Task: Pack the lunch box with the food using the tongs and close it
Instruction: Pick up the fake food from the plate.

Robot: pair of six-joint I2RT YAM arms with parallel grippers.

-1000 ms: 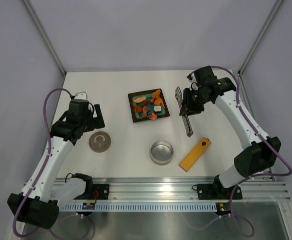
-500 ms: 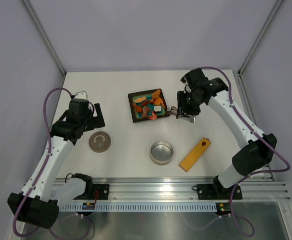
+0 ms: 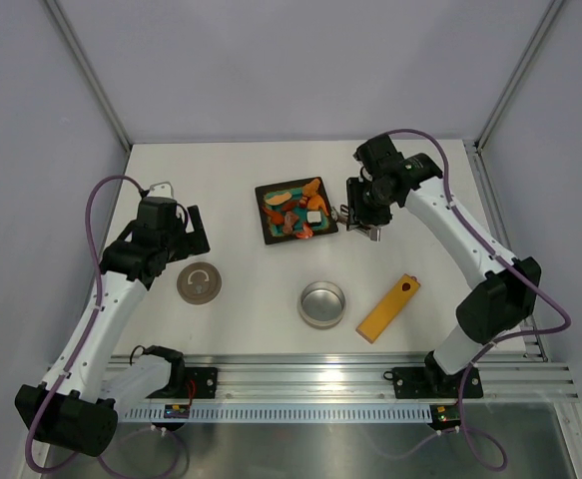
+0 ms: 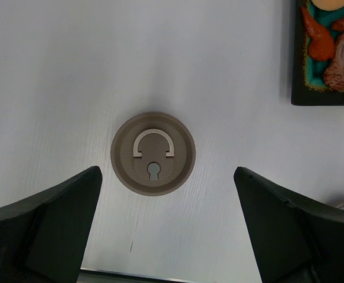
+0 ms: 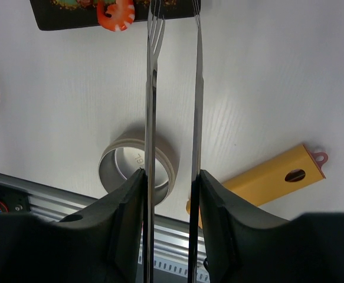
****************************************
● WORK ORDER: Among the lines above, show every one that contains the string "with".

● RESPONSE TO THE TASK:
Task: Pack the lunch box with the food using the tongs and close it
Robot: pair of six-joint I2RT YAM arms with parallel grippers.

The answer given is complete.